In a prepared statement the tribal council said:
 
“The transfer, according to Mrs. Gentry, amounted to wholesale theft of the tribe’s land, for, as non-Indians moved to Gay Head, the tribe slowly lost control of its asset. ‘Since the Vineyard became a fashionable summer resort, we Indians no longer control our land,’ Mrs. Gentry said. ‘The summer people think that they should be able to use our land as their playground. We think that non-Indians have taken enough Indian land.’”
 
She said in a telephone conversation that Indians now own less than one quarter of the land in the little town at the western tip of the Island (6.34 square miles, summer population peak 600-700, year round population counted at 118 in the 1970 census, estimated now at 150-200, and Mrs.
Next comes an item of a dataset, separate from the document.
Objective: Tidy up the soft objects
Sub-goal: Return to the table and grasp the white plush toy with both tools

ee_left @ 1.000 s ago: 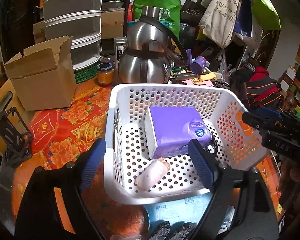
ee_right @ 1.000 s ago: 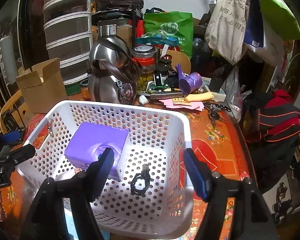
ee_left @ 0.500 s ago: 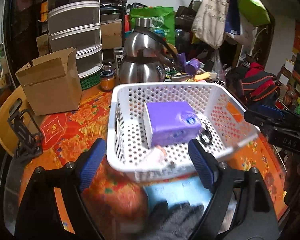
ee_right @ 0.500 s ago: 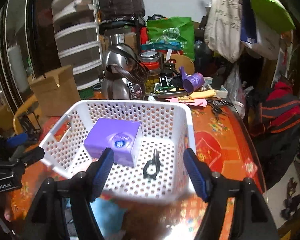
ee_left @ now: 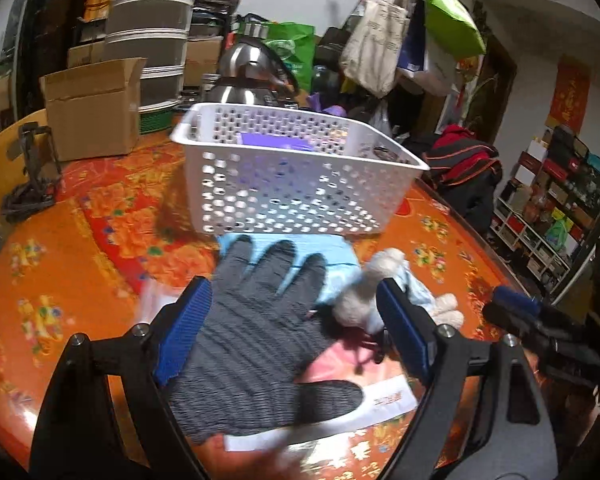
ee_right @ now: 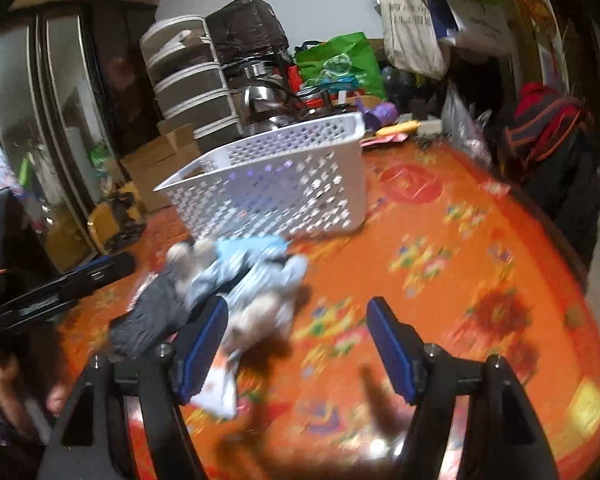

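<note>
A dark grey knit glove (ee_left: 260, 332) lies flat on the orange table, between the open fingers of my left gripper (ee_left: 296, 328). Beside it lie a light blue packet (ee_left: 332, 256) and a small plush toy (ee_left: 384, 288) in blue cloth. The white perforated basket (ee_left: 292, 184) stands behind them with a purple tissue pack (ee_left: 276, 142) inside. In the right wrist view my right gripper (ee_right: 296, 344) is open and empty above the table, right of the glove (ee_right: 152, 312) and the plush toy (ee_right: 256, 280). The basket (ee_right: 276, 188) stands further back.
A cardboard box (ee_left: 92, 108), a steel kettle (ee_left: 248, 80) and stacked drawers (ee_left: 152, 44) stand behind the basket. White paper (ee_left: 380, 404) and a pink packet (ee_left: 348, 356) lie under the glove. A black clamp (ee_left: 28, 176) sits at the table's left edge. Bags hang at the upper right.
Both grippers have pulled back and down from over the basket. The glove, blue packet and plush toy in front of the basket have come into view. Both grippers stay open.
</note>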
Gentry added:
 
“Land in Gay Head is selling at $30,000 an acre. How can Gay Head people afford to buy it?”
 
It was pointed out that the Indian common lands are exempted from the jurisdiction of the new Martha’s Vineyard Commission by the act creating the agency, and she was asked whether transfer of ownership from the town to  the tribe would entail a change in use of the land surface.
 
“Change?” Mrs. Gentry said. “I can tell you that we have owned that land since pre-Columbian times and have never touched it. The cranberry lands are virgin territory. Nothing has been built on them except a limited-access highway that the state built. We have always maintained those lands and taken care of them. The idea is that those lands belong to us, not to the town. We are going to see that our descendants have a little bit of their legacy.”
 
The council’s claim, said its attorney, Thomas Tureen of Calais, is based on a 184-year-old federal statute called the Indian Nonintercourse Act of 1790. Its prepared statement said:
 
“That provision renders void any transaction involving Indian land which is not consented to by the federal government. The 1870 Massachusetts transfer was not federally approved.”
 
In a related action this week, the Vineyard Conservation Society said in a statement by its director, Robert Woodruff, that it is “anxious to cooperate with all interested groups and individuals to assure that Menemsha Neck (where the cranberry lands are located) remains in its entirety the unspoiled area that it is today.”
 
If the cranberry lands were given to the town illegally in 1870, they should be returned to Indian status, the society said, adding:
 
“Regardless of whether the town or the tribal council owns the cranberry lands, we are confident that Gay Head people are aware of the area’s fragile ecology and will seek to preserve it.”
 
The society and its “immediate and long-standing concern” has to do not with the 200 acres of cranberry lands specified in the suit “but rather with the 38 privately owned acres adjoining the cranberry lands.”
 
“It is this privately owned land that the Conservation Society and the Gay Head Conservation Commission have been trying to preserve,” the statement concluded.
 
Mrs. Gentry said the acres under private ownership are not involved in the suit, which claims as belonging to the Indians (in the language of ancient documents) the cranberry lands given to the town 104 years ago, the face of the clay cliffs, and the Herring Creek plus land extending one rod (16 1/2 feet) from the water on each side.
 
The council’s attorney, Mr. Tureen, is employed by the Native American Rights Fund, the nation’s largest Indian-interest law firm, and is the director of the Indian legal services unit of Pine Tree Legal Assistance, an agency dealing with the legal problems of Indians in the eastern United States.